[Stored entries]
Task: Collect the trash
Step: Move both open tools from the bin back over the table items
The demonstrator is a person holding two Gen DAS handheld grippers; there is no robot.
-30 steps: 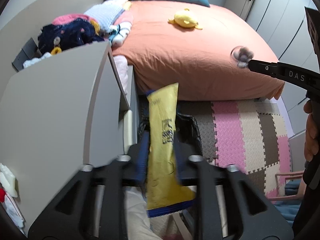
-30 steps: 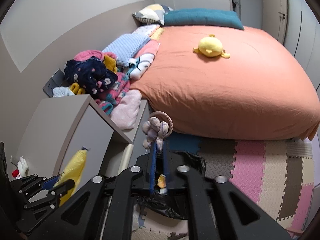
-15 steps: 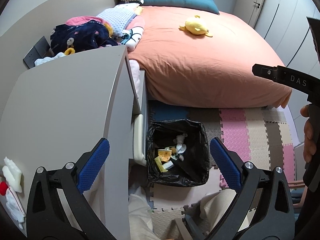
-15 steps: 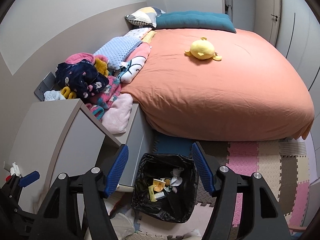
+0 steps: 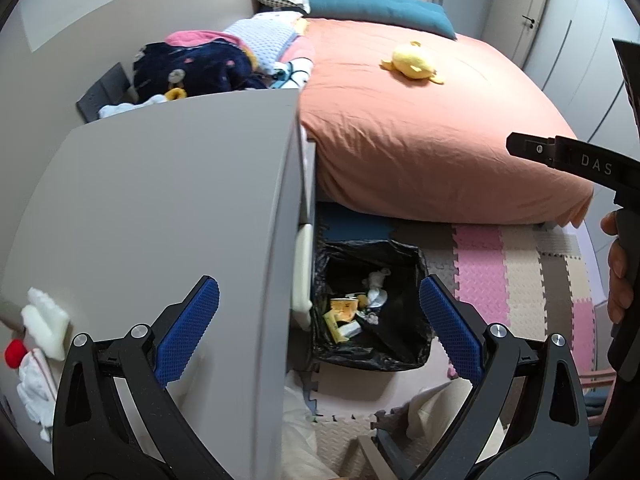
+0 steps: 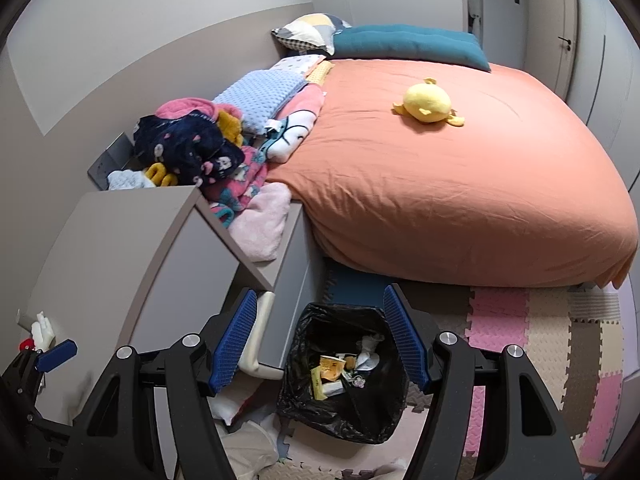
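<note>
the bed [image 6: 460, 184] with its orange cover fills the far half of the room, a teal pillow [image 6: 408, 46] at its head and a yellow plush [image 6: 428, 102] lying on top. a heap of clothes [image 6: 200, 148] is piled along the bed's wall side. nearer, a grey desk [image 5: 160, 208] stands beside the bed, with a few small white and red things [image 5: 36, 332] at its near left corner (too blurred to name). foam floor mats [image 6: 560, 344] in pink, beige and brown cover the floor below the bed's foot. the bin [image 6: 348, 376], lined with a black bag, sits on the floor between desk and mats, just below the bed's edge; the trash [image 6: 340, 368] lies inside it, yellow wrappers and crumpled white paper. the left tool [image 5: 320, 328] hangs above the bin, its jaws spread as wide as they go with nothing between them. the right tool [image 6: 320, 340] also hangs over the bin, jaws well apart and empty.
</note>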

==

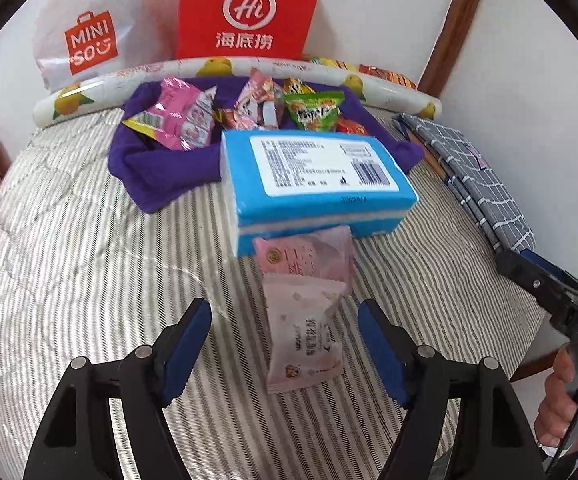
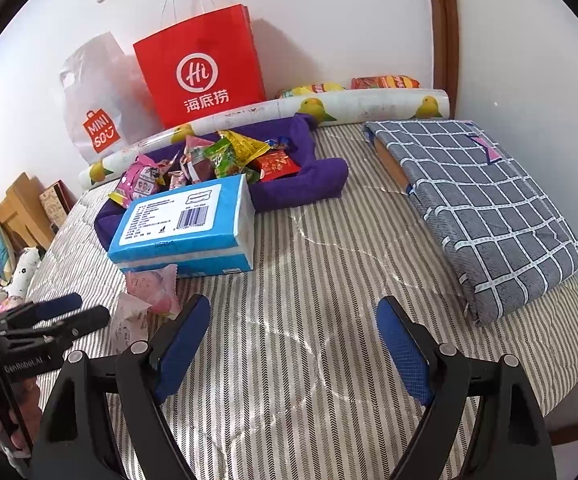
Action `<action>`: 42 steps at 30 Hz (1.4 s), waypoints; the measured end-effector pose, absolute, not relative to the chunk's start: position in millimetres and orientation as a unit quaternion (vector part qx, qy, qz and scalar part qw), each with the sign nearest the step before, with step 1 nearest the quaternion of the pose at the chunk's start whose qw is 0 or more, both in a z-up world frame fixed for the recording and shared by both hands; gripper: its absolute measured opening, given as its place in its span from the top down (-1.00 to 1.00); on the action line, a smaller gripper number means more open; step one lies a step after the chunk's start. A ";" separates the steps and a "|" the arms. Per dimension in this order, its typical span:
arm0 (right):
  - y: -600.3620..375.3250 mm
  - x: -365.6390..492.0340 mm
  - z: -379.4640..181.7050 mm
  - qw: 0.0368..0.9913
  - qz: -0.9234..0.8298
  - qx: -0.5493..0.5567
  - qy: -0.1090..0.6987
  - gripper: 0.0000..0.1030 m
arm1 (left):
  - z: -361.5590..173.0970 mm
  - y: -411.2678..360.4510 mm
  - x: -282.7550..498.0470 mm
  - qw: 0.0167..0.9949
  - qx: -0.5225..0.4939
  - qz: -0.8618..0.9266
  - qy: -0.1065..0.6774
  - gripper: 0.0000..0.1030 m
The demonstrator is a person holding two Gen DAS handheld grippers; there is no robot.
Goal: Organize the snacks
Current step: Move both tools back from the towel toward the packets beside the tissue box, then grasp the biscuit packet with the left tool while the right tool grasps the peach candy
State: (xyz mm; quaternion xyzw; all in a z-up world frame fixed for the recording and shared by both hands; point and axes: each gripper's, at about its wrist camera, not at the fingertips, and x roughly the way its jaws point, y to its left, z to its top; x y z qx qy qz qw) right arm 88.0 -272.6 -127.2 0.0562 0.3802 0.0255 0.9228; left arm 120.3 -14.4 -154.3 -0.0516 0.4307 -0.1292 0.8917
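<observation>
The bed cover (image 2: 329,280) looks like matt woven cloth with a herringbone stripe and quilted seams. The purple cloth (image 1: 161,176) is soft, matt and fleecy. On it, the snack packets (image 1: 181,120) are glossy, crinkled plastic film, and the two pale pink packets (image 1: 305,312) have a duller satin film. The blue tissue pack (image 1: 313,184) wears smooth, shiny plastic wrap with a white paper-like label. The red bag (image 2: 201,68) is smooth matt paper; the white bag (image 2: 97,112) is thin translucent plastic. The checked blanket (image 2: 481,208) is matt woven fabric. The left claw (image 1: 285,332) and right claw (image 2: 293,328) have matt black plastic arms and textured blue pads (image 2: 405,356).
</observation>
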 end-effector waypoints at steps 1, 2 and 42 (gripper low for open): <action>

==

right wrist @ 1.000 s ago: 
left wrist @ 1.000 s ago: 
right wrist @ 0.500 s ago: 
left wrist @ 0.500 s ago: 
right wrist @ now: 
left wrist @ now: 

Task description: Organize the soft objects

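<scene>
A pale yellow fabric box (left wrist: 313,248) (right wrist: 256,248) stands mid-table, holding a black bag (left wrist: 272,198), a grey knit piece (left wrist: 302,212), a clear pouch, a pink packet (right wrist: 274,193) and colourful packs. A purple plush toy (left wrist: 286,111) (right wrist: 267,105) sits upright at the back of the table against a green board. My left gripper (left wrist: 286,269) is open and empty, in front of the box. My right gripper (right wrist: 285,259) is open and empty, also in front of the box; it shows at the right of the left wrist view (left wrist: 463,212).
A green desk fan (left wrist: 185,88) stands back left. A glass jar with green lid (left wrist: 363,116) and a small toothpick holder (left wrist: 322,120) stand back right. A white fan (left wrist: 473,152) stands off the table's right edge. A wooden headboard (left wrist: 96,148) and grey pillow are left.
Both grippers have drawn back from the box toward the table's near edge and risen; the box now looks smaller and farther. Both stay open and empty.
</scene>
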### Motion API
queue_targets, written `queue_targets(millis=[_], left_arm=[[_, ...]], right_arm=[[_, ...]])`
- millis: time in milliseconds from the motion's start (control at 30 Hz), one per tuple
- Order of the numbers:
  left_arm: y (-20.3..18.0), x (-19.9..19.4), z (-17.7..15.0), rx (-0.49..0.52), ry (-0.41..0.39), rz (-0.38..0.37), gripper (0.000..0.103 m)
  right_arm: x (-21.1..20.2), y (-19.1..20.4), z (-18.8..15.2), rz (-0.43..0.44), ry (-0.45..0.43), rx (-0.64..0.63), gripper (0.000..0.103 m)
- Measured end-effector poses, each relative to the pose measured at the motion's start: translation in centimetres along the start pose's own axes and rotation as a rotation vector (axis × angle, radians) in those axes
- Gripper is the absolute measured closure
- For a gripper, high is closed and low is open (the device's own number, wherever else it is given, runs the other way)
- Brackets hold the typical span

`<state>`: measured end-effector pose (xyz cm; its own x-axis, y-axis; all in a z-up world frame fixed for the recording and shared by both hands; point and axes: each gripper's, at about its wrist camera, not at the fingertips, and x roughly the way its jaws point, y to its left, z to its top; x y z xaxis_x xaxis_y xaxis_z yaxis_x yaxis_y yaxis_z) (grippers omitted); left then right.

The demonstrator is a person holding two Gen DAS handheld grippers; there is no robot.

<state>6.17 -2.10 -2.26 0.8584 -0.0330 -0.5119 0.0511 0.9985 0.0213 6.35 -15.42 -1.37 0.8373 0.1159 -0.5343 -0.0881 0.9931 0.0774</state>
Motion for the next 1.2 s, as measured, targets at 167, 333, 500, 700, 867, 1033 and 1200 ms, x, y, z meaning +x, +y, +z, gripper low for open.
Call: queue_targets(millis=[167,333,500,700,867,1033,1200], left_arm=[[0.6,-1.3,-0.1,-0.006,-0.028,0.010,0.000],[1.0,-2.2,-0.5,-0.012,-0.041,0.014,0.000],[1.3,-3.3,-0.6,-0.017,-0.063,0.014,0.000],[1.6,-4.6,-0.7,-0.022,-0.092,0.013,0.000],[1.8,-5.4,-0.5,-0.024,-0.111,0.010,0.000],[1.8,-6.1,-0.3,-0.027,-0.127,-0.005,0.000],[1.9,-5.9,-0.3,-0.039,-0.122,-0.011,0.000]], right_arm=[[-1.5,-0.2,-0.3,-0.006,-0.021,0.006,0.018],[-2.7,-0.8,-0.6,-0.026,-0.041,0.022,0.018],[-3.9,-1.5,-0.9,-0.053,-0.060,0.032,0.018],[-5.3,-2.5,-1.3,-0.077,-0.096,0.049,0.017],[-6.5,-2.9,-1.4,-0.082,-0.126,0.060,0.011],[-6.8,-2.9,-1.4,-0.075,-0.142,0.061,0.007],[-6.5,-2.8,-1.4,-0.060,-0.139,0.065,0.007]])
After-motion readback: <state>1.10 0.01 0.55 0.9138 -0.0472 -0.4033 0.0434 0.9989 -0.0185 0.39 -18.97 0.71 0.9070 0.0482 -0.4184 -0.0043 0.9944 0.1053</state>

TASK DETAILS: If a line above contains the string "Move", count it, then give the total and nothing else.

SOLUTION TO THIS TASK: 2